There are elements where I agree with Illich. The means of instruction is traditionally structured in a one-size-fits-all or in more generous forms, a one-size-fits-most model, and, in the U.S., it is controlled by a school board, state legislature, state Boards of Education (appointed by a governor), U.S. Congress, and the Department of Education. It is not controlled by the two classes of people in the classroom: students and teachers. Illich seems to believe that students and teachers should control the means of instruction.
As Tony mentioned in class, toddlers are highly inclined to learn and extremely curious, and they remain so until the love of learning is squeezed out of them by a form of “education” where you sit in rows, your day is divided into subjects, and learning is assessed by multiple choice tests. I agree that that is a problem. But I disagree that De-schooling is the most viable solution. If education is not compulsory, there are other news ways of depriving young minds of the opportunity to learn. Parents, other authorities, and economic realities can discourage learning in a number of ways.

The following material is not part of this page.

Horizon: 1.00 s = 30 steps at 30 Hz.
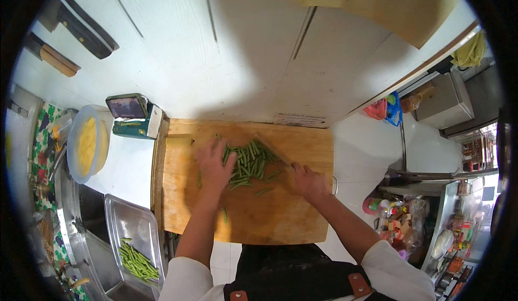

Quit asking so many questions. Not now, I’m busy. Harvest is when I need you the most. You’re too young. You’re too old to begin the training. Everything you need to know you learned in kindergarten. Everything you need to know you is in The Bible. You can’t sing. You can’t dance. You can’t draw. That won’t help you get a job.
The list could be infinitely long and infinitely sad. The point being, as I wrote above, if education is not compulsory, then it is not accessible.
As was discussed in seminar, if political science is not required for engineering students, then they will lack the time, and perhaps, the interest to pursue study in that area, even if it is in their best interest. i.e. a civil engineer who studies the nexus of water quality and gas drilling probably understands the importance of political science to her profession. Even if it wasn’t in her required curriculum as a student, she has perhaps at some point wished that it was required.
I was filled with hope and awe towards the end of seminar when we shared our artifacts. Alma strutted around the room like a magician with stage props, and took a super hero stance whilst demonstrating a lesson on light. When she asked for a definition of refraction, a guest in the room gave a lucid and gripping definition that had me on the edge of my seat. Alma then proceeded to make a solid object disappear before our eyes. Her artifact was two beakers and a container of vegetable oil, but the hidden artifact that she brought in to the room was her pedagogy, which was hypnotizing and seductive…she started her insta-lesson by proclaiming that she was going to make us all fall in love with physics, which I did. The best environment for learning is one when you forget that you’re learning.